If you look historically, the returns generated in merger-arbitrage have been somewhere around a short-term Treasury, which is zero now, plus about 400 basis points.

 

WM: How can these type of funds function as a fixed income alternative?

Todd Munn: If interest rates get off this low and start to rise, the spreads are going to widen in deals, hence better rates of return for the space. Those spreads right now are ranging from 4 to 5.5 percent annualized. As rates pick up, that will increase. You’re getting bond-like returns in an equity-like format. If we have 75 deals in the portfolio, it’s like having 75 little short-term, 90-day bonds with an expiration date.

 

Todd Munn
Todd Munn

WM: What does the deal market look like now?

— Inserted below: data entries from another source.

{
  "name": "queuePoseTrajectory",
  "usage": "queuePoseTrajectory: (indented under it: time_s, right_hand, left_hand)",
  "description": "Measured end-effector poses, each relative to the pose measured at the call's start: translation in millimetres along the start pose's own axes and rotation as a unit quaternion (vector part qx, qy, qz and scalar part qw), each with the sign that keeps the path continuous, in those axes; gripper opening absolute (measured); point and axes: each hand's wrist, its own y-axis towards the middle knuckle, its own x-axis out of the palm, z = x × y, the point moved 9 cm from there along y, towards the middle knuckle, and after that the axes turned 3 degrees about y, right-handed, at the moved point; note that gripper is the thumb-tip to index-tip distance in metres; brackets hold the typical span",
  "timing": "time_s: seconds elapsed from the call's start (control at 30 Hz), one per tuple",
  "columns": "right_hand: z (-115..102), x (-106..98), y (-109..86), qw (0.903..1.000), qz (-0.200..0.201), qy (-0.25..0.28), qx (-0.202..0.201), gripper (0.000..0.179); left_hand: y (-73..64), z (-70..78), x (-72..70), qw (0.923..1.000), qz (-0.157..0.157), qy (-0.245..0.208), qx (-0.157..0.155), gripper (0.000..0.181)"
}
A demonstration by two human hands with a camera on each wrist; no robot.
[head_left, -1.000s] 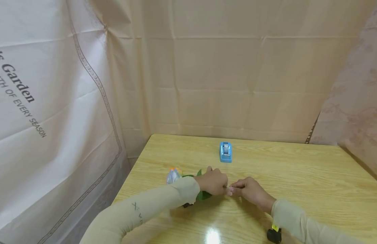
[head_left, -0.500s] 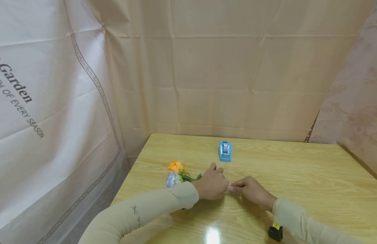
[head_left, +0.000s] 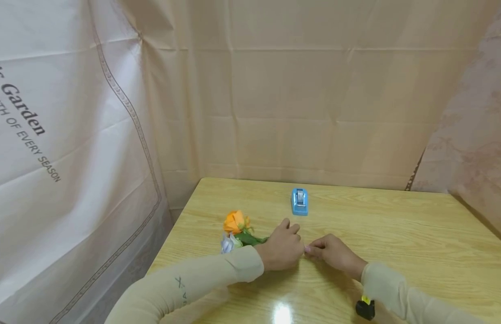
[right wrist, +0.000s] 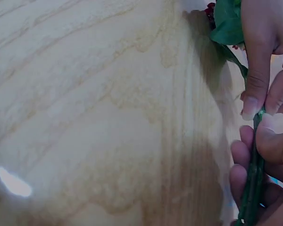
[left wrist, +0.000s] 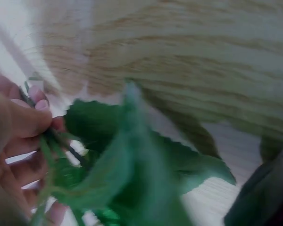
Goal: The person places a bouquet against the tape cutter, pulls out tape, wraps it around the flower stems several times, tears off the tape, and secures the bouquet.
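Note:
A bunch of flowers lies across my hands, its blooms at the left: an orange flower (head_left: 235, 222) and a pale lavender one (head_left: 227, 243). Red petals (right wrist: 210, 10) show beside green leaves (right wrist: 228, 26) in the right wrist view. My left hand (head_left: 283, 246) pinches the green stems (right wrist: 254, 183) between thumb and fingers, just under the leaves. Right below it, fingertips close to the left thumb, my right hand (head_left: 335, 255) grips the lower stems, its fingers curled round them. Large leaves (left wrist: 146, 165) fill the middle of the left wrist view and hide part of the stems.
A blue tape dispenser (head_left: 300, 202) stands on the wooden table (head_left: 416, 234), beyond the hands. A small black block with a yellow patch (head_left: 365, 308) is by the right cuff. Beige cloth (head_left: 282, 90) hangs behind the table, and printed white cloth (head_left: 72, 135) at the left.
The bunch has turned: the orange flower has come up into full view, and the leaves below the left wrist have gone out of sight. The left hand has rolled slightly; the right has hardly moved.

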Motion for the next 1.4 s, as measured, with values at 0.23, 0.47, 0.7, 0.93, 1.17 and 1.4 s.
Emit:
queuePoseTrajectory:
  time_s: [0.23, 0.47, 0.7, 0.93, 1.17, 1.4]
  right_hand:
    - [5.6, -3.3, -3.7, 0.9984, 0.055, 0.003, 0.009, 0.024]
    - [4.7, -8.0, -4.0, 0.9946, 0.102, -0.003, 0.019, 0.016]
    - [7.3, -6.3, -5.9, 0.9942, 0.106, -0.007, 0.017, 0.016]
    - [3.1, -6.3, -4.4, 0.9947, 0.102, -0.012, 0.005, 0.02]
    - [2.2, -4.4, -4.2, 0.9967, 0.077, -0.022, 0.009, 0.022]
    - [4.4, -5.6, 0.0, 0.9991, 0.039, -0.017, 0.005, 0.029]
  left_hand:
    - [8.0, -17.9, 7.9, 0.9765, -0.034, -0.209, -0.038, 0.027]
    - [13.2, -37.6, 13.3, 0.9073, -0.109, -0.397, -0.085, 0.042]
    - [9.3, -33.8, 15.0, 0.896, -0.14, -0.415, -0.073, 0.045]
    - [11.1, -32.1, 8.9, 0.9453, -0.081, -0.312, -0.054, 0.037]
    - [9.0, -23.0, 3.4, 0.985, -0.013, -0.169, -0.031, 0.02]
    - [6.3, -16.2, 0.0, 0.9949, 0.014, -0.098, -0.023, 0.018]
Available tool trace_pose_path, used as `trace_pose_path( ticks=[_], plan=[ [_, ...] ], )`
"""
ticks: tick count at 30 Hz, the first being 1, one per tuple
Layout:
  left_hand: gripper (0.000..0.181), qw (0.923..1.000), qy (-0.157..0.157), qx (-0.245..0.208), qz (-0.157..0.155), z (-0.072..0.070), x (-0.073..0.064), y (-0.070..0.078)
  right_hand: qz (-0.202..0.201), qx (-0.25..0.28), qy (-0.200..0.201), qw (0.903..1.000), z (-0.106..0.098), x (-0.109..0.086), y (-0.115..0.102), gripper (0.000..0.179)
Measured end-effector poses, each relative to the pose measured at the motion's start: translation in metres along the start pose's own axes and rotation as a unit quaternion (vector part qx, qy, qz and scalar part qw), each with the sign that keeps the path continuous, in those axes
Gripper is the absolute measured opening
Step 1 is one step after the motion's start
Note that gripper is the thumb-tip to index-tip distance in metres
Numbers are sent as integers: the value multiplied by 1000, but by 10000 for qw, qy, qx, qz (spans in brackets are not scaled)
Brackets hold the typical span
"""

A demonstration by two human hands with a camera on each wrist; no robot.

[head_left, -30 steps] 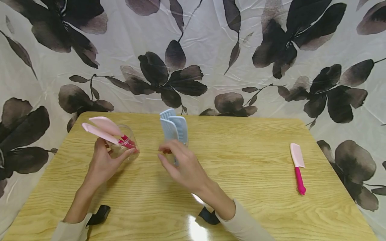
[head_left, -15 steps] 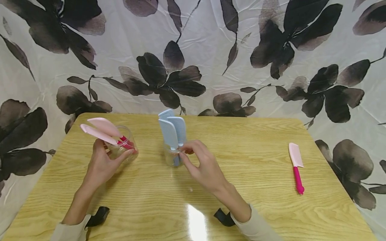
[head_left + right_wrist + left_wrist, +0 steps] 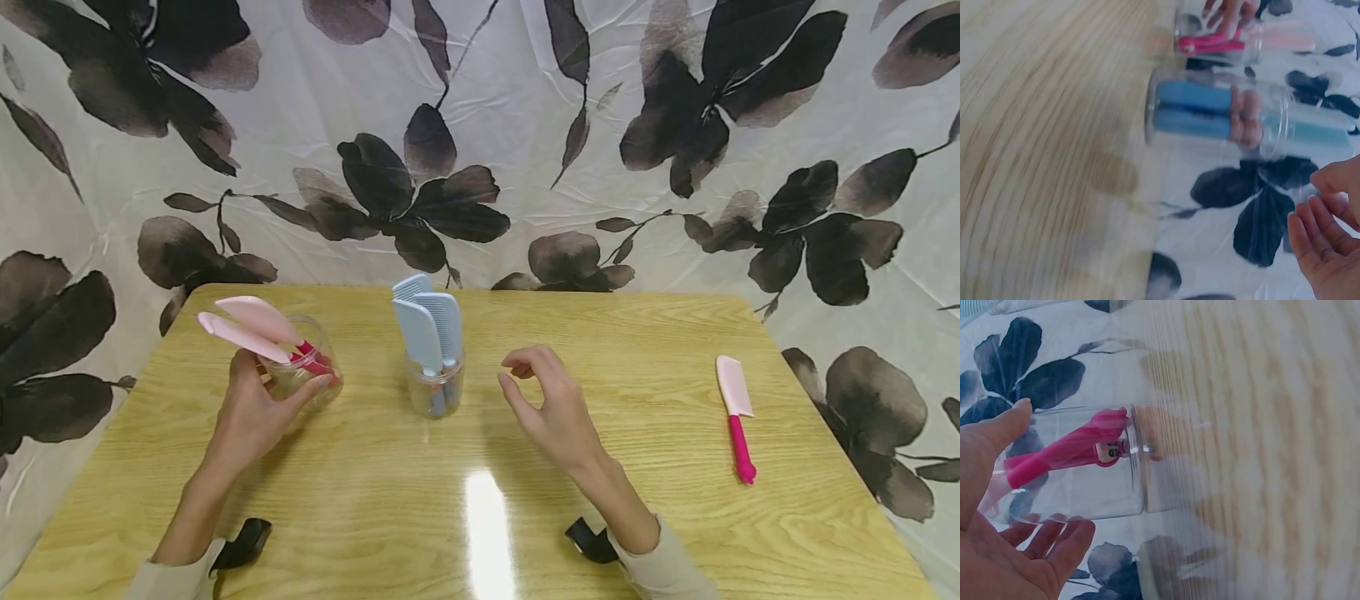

TM: Deal flow has been trending up month over month, year over year. But it’s still nowhere near the pre-2008 era.

A lot of companies have cash on the balance sheet, but other companies do like to borrow money. So either they’re burning cash in their wallet by earning nothing and they want to put it to work, or they want to take advantage of the low-rate environment, borrow cash and do a transaction or an acquisition to grow their top-line. Also, a lot of the deals that have been inked might have been on hold in the first two quarters of the year, when we saw the markets run. Someone trying to court a target company to a transaction might not have had so much luck because that target company might have said, ‘I’m seeing the markets take off; I want X,’ which is a little higher than the buyer is willing to go. So the bid-ask spread might have been on the wide side.

You also have a lot of cross-border activity, where the merger-arb landscape is no longer in your backyard. Companies are looking all over the globe for top-line growth. Probably well beyond 60 percent of the deals that are announced are cross-border.

 

WM: What are the risks of event-driven investing?

GL: For merger-arbitrage investing, the largest risk is a deal break, where the merger is not consummated. On the credit side, the risk could be a recapitalization or a reorg plan where a company has ventured into Chapter 11. In those cases, you could also have situations where the deal fails and the company remains in Chapter 11.